Work to complete → Copy, word for word, each line of the data below from the first through the line containing "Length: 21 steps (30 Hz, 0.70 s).", and stop there.

Exercise data →
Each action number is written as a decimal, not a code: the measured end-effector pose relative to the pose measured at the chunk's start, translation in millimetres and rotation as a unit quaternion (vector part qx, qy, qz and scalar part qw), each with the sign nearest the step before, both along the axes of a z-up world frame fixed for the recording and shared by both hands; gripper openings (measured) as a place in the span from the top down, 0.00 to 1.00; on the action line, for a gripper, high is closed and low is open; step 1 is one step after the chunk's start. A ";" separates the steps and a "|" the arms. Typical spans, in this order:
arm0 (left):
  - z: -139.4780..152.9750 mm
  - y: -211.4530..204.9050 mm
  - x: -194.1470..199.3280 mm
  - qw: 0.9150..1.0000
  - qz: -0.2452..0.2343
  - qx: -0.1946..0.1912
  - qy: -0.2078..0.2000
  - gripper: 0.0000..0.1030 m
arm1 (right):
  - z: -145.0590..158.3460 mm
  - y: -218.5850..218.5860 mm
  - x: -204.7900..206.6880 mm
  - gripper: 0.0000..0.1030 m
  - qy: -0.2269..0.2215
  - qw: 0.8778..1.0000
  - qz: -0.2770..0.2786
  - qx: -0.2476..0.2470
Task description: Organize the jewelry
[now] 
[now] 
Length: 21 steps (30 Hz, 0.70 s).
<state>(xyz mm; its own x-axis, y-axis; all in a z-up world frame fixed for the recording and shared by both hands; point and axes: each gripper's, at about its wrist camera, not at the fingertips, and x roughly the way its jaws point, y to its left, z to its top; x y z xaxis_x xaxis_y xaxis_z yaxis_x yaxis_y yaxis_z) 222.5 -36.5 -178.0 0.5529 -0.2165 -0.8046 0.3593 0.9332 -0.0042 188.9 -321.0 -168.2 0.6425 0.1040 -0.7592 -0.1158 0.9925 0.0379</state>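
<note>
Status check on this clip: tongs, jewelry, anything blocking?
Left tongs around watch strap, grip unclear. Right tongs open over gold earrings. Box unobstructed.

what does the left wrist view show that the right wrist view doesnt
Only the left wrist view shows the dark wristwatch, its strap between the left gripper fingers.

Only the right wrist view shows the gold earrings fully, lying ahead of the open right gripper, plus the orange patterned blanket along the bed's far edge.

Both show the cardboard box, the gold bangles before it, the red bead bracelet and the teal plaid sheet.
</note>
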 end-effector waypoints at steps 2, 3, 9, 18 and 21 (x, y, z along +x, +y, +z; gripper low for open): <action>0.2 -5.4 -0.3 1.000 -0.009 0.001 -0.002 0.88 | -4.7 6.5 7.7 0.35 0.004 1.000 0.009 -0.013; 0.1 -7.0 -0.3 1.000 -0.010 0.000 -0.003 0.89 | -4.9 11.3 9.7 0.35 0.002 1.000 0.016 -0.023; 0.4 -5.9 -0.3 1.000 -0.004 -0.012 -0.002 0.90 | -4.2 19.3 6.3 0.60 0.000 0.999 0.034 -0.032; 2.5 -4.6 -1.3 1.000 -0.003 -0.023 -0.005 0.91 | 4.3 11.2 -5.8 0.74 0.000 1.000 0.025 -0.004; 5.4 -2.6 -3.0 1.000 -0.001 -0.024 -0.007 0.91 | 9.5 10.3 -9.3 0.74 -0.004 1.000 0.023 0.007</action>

Written reply →
Each action number is written as a decimal, not a code: the measured end-effector pose relative to the pose measured at the chunk's start, translation in millimetres and rotation as a unit quaternion (vector part qx, qy, qz and scalar part qw), each with the sign nearest the step before, both along the axes of a z-up world frame fixed for the recording and shared by both hands; gripper openings (measured) as a place in the span from the top down, 0.00 to 1.00; on the action line, for a gripper, high is closed and low is open; step 1 is one step after the chunk's start. A ";" separates the steps and a "|" the arms. Typical spans, in this order:
arm0 (left):
  - z: -139.4780..152.9750 mm
  - y: -211.4530..204.9050 mm
  - x: -194.1470..199.3280 mm
  - qw: 0.9150..1.0000
  - qz: -0.2452..0.2343
  - qx: -0.1946..0.1912
  - qy: -0.2078..0.2000
  - gripper: 0.0000..0.1030 m
arm1 (right):
  - z: -145.0590..158.3460 mm
  - y: -218.5850..218.5860 mm
  - x: -204.7900..206.6880 mm
  - gripper: 0.0000..0.1030 m
  - qy: -0.2269..0.2215
  - qw: 0.8778..1.0000
  - qz: -0.2770..0.2786
  - qx: -0.2476..0.2470
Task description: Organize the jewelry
[now] 
[now] 
Length: 21 steps (30 Hz, 0.70 s).

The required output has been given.